» **What is being asked**:
Retype the full set of data, character for character.

» **Recorded data**:
________________

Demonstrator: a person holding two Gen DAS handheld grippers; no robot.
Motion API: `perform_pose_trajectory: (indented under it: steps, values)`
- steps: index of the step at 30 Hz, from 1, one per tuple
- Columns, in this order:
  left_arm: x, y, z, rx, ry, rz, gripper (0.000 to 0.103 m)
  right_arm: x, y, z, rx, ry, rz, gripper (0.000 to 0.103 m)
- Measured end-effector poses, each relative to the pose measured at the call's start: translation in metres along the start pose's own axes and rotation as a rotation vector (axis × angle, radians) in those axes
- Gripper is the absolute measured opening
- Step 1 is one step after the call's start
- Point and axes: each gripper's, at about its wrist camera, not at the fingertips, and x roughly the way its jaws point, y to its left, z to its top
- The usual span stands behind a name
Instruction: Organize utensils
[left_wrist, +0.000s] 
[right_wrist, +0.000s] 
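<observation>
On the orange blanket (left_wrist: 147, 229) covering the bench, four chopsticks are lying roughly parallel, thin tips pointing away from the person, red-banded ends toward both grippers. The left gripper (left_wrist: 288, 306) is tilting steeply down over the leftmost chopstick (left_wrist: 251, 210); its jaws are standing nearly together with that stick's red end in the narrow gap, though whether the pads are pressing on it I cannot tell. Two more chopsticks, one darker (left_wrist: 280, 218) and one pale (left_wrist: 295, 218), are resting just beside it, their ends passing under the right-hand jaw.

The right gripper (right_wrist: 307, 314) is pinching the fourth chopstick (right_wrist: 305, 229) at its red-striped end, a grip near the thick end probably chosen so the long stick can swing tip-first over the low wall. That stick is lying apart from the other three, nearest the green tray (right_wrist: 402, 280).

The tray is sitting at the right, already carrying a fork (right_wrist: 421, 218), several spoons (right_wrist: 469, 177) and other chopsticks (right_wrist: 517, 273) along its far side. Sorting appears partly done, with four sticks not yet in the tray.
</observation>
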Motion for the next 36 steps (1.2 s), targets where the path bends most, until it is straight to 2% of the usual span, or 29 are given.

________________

» **Response to this exercise**:
Demonstrator: a person holding two Gen DAS handheld grippers; no robot.
Motion API: `perform_pose_trajectory: (indented under it: steps, values)`
- steps: index of the step at 30 Hz, from 1, one per tuple
- Columns, in this order:
  left_arm: x, y, z, rx, ry, rz, gripper (0.000 to 0.103 m)
  right_arm: x, y, z, rx, ry, rz, gripper (0.000 to 0.103 m)
- Measured end-effector poses, each relative to the pose measured at the call's start: translation in metres along the start pose's own axes and rotation as a rotation vector (axis × angle, radians) in those axes
- Gripper is the absolute measured opening
- Step 1 is one step after the call's start
- Point and axes: each gripper's, at about its wrist camera, not at the fingertips, and x roughly the way its jaws point, y to its left, z to its top
- The usual span stands behind a name
Instruction: Organize utensils
[left_wrist, +0.000s] 
[right_wrist, +0.000s] 
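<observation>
On the orange blanket (left_wrist: 147, 229) covering the bench, four chopsticks are lying roughly parallel, thin tips pointing away from the person, red-banded ends toward both grippers. The left gripper (left_wrist: 288, 306) is tilting steeply down over the leftmost chopstick (left_wrist: 251, 210); its jaws are standing nearly together with that stick's red end in the narrow gap, though whether the pads are pressing on it I cannot tell. Two more chopsticks, one darker (left_wrist: 280, 218) and one pale (left_wrist: 295, 218), are resting just beside it, their ends passing under the right-hand jaw.

The right gripper (right_wrist: 307, 314) is pinching the fourth chopstick (right_wrist: 305, 229) at its red-striped end, a grip near the thick end probably chosen so the long stick can swing tip-first over the low wall. That stick is lying apart from the other three, nearest the green tray (right_wrist: 402, 280).

The tray is sitting at the right, already carrying a fork (right_wrist: 421, 218), several spoons (right_wrist: 469, 177) and other chopsticks (right_wrist: 517, 273) along its far side. Sorting appears partly done, with four sticks not yet in the tray.
</observation>
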Motion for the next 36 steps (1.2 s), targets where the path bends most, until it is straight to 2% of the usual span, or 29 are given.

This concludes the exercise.